Kernel panic on fresh install
-
I think packets inside WG are using a smaller MTU because they must contain VPN keys and such.
You might wonder how I guessed that you are using BSD VMs + VPNs: in fact, you are not the first to report the problem. We even had it at some point here (but we never managed to reproduce).
What we know:
- it's an OVS bug
- it's happening when you use BSD like VMs
- and also probably VPNs
So we suspect a packet that OVS can't decode without exploding.
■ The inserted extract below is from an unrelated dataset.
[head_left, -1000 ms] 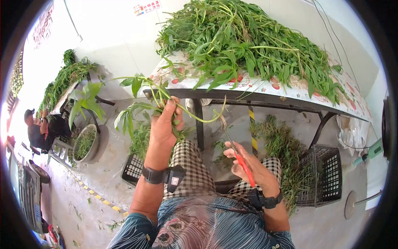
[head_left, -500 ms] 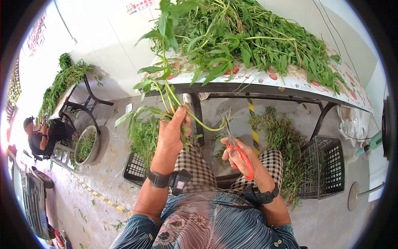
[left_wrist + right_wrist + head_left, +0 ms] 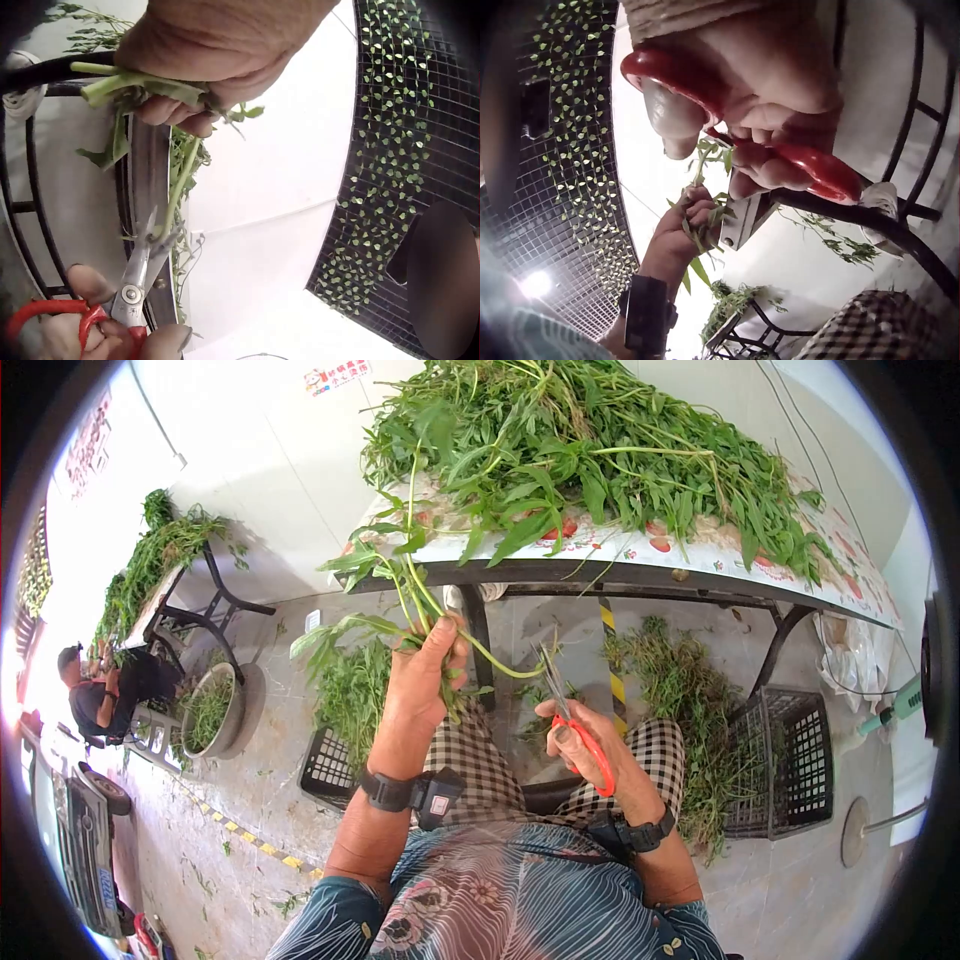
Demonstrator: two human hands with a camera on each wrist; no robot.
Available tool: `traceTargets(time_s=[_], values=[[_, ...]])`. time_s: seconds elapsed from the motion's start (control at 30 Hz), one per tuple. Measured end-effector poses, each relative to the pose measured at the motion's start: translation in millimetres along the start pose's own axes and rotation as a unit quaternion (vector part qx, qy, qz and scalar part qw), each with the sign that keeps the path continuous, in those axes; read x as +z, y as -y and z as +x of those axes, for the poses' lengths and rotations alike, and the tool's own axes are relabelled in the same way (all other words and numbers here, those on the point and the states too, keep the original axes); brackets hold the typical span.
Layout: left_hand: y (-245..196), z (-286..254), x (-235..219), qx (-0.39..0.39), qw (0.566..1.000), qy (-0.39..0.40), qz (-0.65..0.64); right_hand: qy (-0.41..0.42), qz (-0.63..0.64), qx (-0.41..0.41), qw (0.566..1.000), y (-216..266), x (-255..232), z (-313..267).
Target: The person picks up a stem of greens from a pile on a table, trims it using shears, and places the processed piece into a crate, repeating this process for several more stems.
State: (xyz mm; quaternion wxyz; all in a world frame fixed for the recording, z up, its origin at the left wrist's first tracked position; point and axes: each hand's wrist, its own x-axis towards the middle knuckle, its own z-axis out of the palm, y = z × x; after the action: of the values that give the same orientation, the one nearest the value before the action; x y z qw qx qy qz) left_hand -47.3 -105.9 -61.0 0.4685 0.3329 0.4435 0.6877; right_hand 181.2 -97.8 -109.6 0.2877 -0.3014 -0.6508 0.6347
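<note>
My left hand [image 3: 428,675] grips several leafy green stems [image 3: 415,595] in front of the table, tops pointing up toward the pile. One stem curves out of the fist to the right, its end at the scissor blades. The right hand [image 3: 600,745] holds red-handled scissors [image 3: 592,758] below that end, blades pointing up. In the left wrist view the scissors [image 3: 132,294] have their blades parted, with the curved stem [image 3: 180,184] ending between them. My right thumb passes through one red handle loop [image 3: 825,171] side in the right wrist view, with fingers around the other.
A big heap of greens [image 3: 600,470] covers the table [image 3: 690,568] ahead. On the floor lie cut plants [image 3: 690,720] beside a black crate [image 3: 790,770]; another crate [image 3: 328,765] stands left. Farther left, a person [image 3: 95,690] sits near a round tub [image 3: 215,710] and second table.
The left hand has turned the stems from pointing left to pointing up. The scissors have parted their blades and moved to the curved stem's end; in the last half second little has shifted.
</note>
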Motion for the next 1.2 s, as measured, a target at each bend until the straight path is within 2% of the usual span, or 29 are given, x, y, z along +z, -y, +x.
traceTargets(time_s=[0.2,0.3,0.43,0.63,0.7,0.77,0.83,0.93,1.07,1.2], values=[[0.5,0.6,1.9,-0.006,1.0,0.003,-0.004,-0.014,0.003,-0.014,1.0,-1.2,0.5,-0.4],[-0.8,1.1,2.0,-0.009,1.0,0.004,-0.009,-0.014,0.001,0.006,1.0,-6.7,-1.3,1.1],[-3.7,11.0,-4.5,-0.031,0.996,-0.008,-0.078,-0.028,0.005,0.0,1.0,-8.4,-1.2,0.9],[-2.5,30.0,-16.2,-0.045,0.994,-0.01,-0.096,-0.039,-0.022,0.002,0.999,-9.4,-1.5,-0.7],[-1.7,30.8,-14.9,-0.044,0.994,-0.002,-0.096,-0.05,-0.064,-0.055,0.995,-18.0,-0.5,2.8],[-1.4,28.7,-12.9,-0.042,0.994,0.015,-0.095,-0.043,-0.072,-0.064,0.994,-20.7,-0.2,3.1],[-0.7,25.9,-9.6,-0.053,0.995,0.007,-0.087,-0.015,-0.048,-0.03,0.998,-18.1,-2.1,2.7],[1.9,26.1,-11.0,-0.053,0.995,0.013,-0.078,0.017,-0.047,-0.104,0.993,-33.9,-3.3,7.4],[0.8,23.8,-11.0,-0.047,0.997,0.023,-0.065,0.025,-0.006,-0.061,0.998,-36.3,-6.1,6.1],[1.9,22.4,-11.2,-0.03,0.998,0.04,-0.047,-0.005,-0.022,-0.044,0.999,-33.8,-8.5,6.6]])
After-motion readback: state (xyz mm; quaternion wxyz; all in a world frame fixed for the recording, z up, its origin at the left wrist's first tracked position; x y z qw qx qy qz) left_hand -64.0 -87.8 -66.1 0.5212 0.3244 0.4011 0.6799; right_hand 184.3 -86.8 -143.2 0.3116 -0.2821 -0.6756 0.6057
However, it's hard to move forward without being able to reproduce it so we can find exactly what packets is doing this
-
@olivierlambert will my complete crash dump directory would help you ?
Another thing that's annoying me is that the VMs on the host don't start even with the autostart option checked.
-
For autostart: just disable/re-enable it in XO, that will do the trick.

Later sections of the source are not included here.